[Development] QtDBus Improvements

Andreas Hartmetz ahartmetz at gmail.com
Thu Oct 2 13:31:51 CEST 2014


On Tuesday 30 September 2014 04:49:21 Thiago Macieira wrote:
> On Tuesday 30 September 2014 12:22:26 Daniele E. Domenichelli wrote:
> > Hello all,
> > 
> > 
> > At Qt Contributors Summit 2013 in Bilbao we discussed some
> > improvement> 
> > to QtDBus:
> >  http://qt-project.org/groups/qt-contributors-summit-2013/wiki/QtDBu
> >  s_CS> 
> > I offered to help, but unfortunately I had some important family
> > issues and I couldn't find the time to work on it, since then.
> > Anyway from now on I should have some free time to work on Qt (not
> > much, but better than nothing). Therefore I'm now renewing my
> > offer.
> > 
> > So, are these improvements still in the plan for QtDBus? Has anyone
> > else been working on them? Where can I start?
> 
> Hi Daniele
> 
> Yes, those are still the targets and so far no work has happened.

In fact, some work has happened :)
I'm working on this http://quickgit.kde.org/?p=dferry.git with the goal 
to make it complete enough and easily integratable with QtDBus.

Dferry aims to be a DBus library that is pretty both inside and outside, 
unlike... other products, you know what I mean.
The core marshaller is pretty much done (maybe lacking a fast path for 
arrays of constant sized/simple data elements) and has extensive tests.
Ther I also sacrificed some good practices for speed, within reason - I 
don't think you can get much faster without generating (via templates or 
otherwise) code for particular message types or, well, having an 
unfriendly API.

There are lots of rough corners like classes containing plain old 
pointers that use compiler-generated copy constructors and that kind of 
thing. Memory management is really only as good as the tests and example 
applications require. Those were even Valgrind-clean last time I looked.

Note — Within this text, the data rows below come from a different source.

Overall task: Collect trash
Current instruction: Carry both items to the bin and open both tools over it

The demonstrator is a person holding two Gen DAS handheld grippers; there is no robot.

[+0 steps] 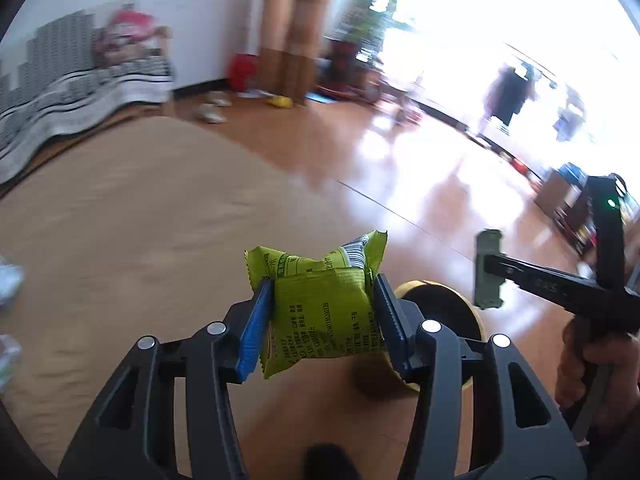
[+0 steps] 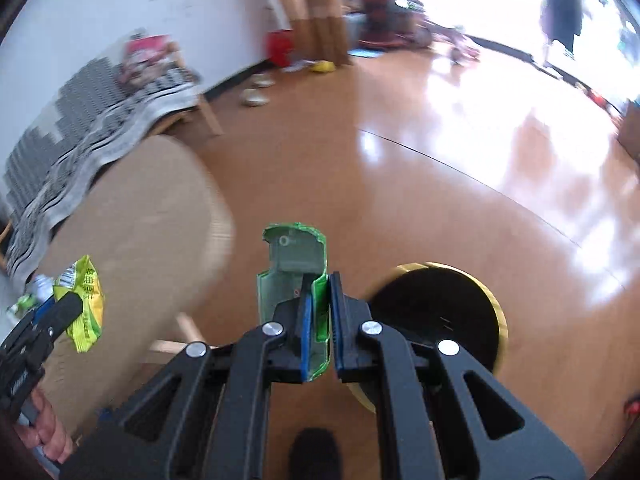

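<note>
My left gripper is shut on a yellow-green snack packet, held in the air above the round tan table's right edge. The packet also shows in the right wrist view. My right gripper is shut on a flattened green carton, held above the wood floor. That carton shows edge-on in the left wrist view. A round bin with a black inside and gold rim stands on the floor just right of and below both grippers; it also shows in the left wrist view.
More wrappers lie at the table's left edge. A striped-cloth-covered bench stands at the back left. Shoes, a red bucket and a plant pot are by the far wall. A person stands far right.
</note>
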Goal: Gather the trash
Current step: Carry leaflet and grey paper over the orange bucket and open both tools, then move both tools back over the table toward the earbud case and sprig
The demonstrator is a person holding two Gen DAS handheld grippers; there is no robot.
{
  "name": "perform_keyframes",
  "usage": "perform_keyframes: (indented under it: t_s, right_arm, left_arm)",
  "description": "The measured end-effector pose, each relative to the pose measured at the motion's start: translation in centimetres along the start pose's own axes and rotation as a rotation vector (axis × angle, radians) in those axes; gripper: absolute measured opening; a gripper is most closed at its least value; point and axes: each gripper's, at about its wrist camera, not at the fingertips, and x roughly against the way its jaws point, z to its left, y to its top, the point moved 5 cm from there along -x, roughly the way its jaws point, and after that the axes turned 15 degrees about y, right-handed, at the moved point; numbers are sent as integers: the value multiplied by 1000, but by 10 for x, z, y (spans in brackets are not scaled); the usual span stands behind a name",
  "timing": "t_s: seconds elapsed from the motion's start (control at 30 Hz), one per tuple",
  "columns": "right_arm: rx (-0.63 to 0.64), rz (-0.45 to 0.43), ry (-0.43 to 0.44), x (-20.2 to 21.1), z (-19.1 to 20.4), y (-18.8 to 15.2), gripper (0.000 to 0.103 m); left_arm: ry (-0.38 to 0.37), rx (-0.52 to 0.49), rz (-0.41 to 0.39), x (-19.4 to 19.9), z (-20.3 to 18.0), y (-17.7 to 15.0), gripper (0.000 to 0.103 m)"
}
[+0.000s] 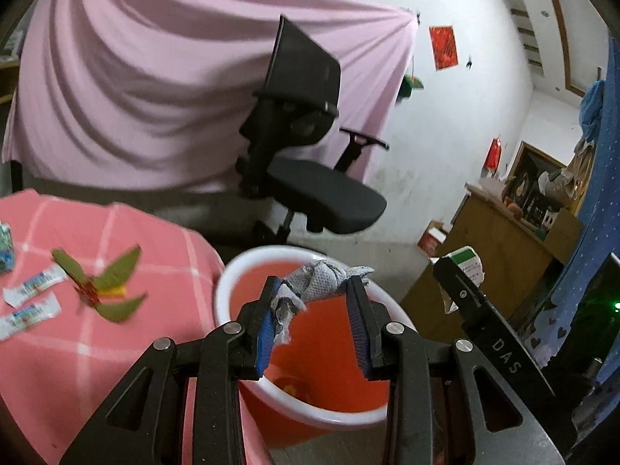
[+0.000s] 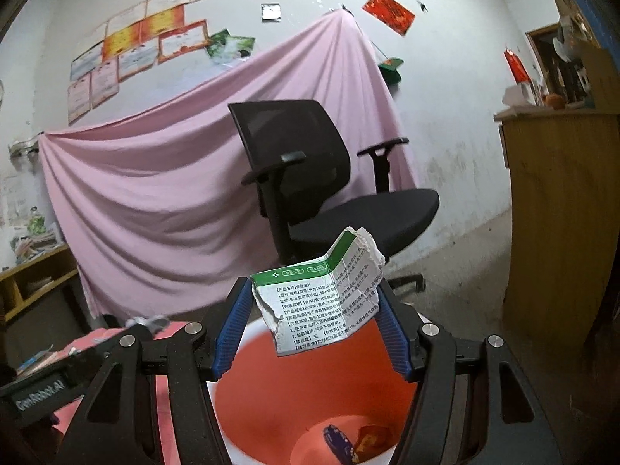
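Trash in both grippers, hanging over the red bucket (image 2: 310, 395) with the white rim, beside the pink checked table (image 1: 128, 348). Left gripper (image 1: 314, 310) clamped on a crumpled grey rag (image 1: 321, 283), pinched across the fingertips, long axis running side to side between the pads, loose tail drooping at the left pad. Right gripper (image 2: 314, 317) pinching a torn green-and-white carton piece (image 2: 321, 294), folded like an open book, fold roughly upright, green edge on top, torn corner pointing down into the bucket. Best released only once well inside the rim, low and centred; rag first perhaps (likely to snag on a ribbed pad). More wrappers (image 1: 31, 298) and a green-and-red scrap (image 1: 100, 283) waiting on the table. Two wrappers already at the bucket's bottom.
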Motion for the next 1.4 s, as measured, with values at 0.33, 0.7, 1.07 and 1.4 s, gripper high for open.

Recently I've been looking at multithreading issues and how to implement 
the runtime dynamic loading dance - basically loading the backend 
library if it's there, failing gracefully if it isn't. I didn't find any 
non-tedious way to do it, so far...
About multithreading, I more or less consider it a mistake to use the 
same connection from different threads, but since QtDBus supports it, 
some solution needs to be found.

Help is welcome - obviously the project requires some experience with 
low-level aspects, and since an important goal is for the API to be 
"nice", a sense of style that is at least somewhat compatible with my 
own. I like it simple, short, and understandable. Of course, underdesign 
is also a thing and is not at all what I mean. Finding the primitives 
that work together to make the solution look easy takes time.
Since there is already *a* DBus library if you need one, there's no 
point in making one that isn't better.

Ah yes, I was going on about the backend library? Sorry.
Integration into Qt is also a major piece of work that needs to be done. 
Threading issues and the related routing of incoming signals and replies 
seem to be the main difficulties there.
Also error codes, with the mostly missing error handling in Dferry... I 
think it will be fine to just ignore some of QDBusError's obscure and 
sometimes undocumented error codes, i.e. generate only a few of them for 
the most relevant errors.
Trying to match up error codes and such between APIs can be a **huge** 
time sink and isn't really worth it - been there, done that. Most users 
don't care about the error codes (just success or not) or about two or 
three of them at most. The most common use case for them is debug 
output, which doesn't need to be behavior compatible (it does need to be 
source an binary compatible) and needs human interpretation anyway. 
After the bugs have been fixed, most error codes become irrelevant. 
Actual runtime errors are rare.
Connection closed, malformed arguments (e.g. trying to close a struct 
when there is no struct), {no such, malformed} path / interface / method 
/ property, property read / write not allowed and type signature 
mismatch should cover pretty much all common use cases. Maybe some for 
the most common "convenience proxy methods" that invoke server 
functionality. Those that are actually exposed directly in QtDBus.